Below are the entries to work from; restate word for word the portion that opens with the line containing "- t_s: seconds" and closes with the line containing "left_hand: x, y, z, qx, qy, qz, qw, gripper", keeping both.

◆ ◆ ◆

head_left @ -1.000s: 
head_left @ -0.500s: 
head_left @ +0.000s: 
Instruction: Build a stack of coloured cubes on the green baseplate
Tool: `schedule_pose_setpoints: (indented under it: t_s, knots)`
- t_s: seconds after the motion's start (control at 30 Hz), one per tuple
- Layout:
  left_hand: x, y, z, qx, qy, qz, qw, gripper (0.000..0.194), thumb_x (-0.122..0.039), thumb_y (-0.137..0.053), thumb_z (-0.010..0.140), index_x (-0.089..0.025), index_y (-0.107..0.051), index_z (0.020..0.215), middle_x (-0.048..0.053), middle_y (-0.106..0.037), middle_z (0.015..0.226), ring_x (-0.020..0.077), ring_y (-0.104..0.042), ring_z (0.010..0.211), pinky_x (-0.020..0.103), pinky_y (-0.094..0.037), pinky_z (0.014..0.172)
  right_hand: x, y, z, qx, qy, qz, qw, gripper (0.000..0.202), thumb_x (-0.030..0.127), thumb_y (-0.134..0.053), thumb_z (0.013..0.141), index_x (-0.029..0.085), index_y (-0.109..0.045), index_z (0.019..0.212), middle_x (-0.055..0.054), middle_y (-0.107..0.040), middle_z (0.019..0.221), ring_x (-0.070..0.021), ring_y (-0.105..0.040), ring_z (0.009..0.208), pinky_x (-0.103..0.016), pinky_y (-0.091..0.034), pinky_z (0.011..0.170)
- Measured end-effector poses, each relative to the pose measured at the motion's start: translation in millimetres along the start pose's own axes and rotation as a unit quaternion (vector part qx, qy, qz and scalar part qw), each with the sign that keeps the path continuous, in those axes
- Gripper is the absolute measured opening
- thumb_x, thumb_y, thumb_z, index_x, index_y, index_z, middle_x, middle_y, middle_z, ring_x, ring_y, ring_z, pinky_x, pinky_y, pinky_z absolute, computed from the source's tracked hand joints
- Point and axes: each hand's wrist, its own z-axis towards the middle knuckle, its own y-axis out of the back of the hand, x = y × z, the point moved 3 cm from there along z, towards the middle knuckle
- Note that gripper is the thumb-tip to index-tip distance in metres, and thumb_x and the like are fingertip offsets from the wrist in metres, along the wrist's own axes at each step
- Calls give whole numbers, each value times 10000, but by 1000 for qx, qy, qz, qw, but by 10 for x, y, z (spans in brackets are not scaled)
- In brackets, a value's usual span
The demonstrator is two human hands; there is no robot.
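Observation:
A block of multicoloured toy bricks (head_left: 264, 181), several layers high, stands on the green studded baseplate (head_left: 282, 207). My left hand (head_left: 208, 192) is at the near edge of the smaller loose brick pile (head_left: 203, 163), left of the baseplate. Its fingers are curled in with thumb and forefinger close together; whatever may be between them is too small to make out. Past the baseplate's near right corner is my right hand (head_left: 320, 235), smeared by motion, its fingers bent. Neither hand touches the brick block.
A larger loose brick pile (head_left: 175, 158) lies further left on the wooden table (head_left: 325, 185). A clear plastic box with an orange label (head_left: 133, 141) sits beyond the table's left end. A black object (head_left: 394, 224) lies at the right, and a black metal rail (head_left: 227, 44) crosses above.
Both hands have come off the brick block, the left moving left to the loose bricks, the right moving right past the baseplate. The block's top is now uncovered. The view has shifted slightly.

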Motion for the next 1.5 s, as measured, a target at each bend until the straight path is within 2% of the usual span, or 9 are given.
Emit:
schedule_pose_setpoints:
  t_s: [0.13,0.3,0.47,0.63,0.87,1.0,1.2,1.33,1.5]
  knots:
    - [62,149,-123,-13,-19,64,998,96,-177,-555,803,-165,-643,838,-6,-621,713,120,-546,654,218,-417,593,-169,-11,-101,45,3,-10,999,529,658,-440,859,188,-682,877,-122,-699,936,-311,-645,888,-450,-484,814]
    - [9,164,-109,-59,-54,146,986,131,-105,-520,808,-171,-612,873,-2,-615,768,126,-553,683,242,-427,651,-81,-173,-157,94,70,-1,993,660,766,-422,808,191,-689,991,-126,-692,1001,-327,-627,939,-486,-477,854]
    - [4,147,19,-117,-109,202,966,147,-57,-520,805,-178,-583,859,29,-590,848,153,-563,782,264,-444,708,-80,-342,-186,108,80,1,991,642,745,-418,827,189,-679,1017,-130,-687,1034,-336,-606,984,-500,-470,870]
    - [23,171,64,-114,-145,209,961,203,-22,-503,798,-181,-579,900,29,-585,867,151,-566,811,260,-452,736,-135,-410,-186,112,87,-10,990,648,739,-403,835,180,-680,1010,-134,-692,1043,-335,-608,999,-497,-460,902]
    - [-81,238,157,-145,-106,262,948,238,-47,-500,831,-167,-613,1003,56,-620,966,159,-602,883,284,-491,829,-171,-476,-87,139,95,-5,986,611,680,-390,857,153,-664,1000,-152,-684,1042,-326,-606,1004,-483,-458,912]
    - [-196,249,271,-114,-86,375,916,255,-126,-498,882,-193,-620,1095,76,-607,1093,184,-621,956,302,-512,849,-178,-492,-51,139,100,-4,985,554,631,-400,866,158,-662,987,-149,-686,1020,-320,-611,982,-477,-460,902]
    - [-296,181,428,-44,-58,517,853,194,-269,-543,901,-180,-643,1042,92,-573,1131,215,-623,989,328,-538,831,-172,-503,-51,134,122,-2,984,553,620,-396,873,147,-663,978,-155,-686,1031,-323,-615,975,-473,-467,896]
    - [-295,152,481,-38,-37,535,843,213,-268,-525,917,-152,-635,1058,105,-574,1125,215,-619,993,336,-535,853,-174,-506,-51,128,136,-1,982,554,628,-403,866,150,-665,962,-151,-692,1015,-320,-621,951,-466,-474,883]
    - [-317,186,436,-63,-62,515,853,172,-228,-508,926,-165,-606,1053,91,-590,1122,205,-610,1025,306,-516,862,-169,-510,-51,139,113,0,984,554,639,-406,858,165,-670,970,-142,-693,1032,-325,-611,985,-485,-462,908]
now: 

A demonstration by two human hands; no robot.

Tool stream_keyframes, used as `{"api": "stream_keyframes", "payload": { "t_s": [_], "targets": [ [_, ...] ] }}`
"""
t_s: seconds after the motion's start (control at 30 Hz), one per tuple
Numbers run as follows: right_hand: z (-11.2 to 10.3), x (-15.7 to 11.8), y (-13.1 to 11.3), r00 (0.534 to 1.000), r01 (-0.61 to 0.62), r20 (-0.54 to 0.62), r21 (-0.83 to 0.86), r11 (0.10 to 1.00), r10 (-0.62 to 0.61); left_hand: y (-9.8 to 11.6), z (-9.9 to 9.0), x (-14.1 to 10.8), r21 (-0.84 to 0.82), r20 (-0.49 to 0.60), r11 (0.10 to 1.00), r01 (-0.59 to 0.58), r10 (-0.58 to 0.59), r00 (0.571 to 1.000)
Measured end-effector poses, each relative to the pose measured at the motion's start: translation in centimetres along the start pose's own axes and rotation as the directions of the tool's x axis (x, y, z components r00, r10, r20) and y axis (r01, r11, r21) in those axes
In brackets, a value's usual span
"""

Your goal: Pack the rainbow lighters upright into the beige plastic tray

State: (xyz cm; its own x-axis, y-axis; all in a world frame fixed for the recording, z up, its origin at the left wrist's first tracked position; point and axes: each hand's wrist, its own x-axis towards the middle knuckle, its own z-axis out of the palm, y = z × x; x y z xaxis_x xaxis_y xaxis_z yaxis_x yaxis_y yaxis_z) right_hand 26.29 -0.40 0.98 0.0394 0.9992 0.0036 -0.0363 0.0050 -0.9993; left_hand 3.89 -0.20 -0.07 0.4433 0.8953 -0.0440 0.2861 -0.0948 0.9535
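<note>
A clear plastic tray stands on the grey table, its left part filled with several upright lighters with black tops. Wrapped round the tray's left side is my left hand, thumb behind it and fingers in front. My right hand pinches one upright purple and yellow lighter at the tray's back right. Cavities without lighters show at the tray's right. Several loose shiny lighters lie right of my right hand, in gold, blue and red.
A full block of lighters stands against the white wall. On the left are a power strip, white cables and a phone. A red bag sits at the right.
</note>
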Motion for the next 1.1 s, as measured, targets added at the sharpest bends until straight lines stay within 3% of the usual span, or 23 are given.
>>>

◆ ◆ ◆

* **REPLY TO THE TASK**
- t_s: seconds after the motion's start (control at 30 Hz), one per tuple
- Layout:
  left_hand: x, y, z, qx, qy, qz, qw, gripper (0.000..0.194), thumb_x (-0.122..0.039), thumb_y (-0.137..0.053), thumb_z (-0.010..0.140), index_x (-0.089..0.025), index_y (-0.107..0.051), index_z (0.020..0.215), middle_x (-0.048..0.053), middle_y (-0.106..0.037), middle_z (0.015..0.226), ring_x (-0.020..0.077), ring_y (-0.104..0.042), ring_z (0.010..0.211), pinky_x (-0.020..0.103), pinky_y (-0.094..0.037), pinky_z (0.014..0.172)

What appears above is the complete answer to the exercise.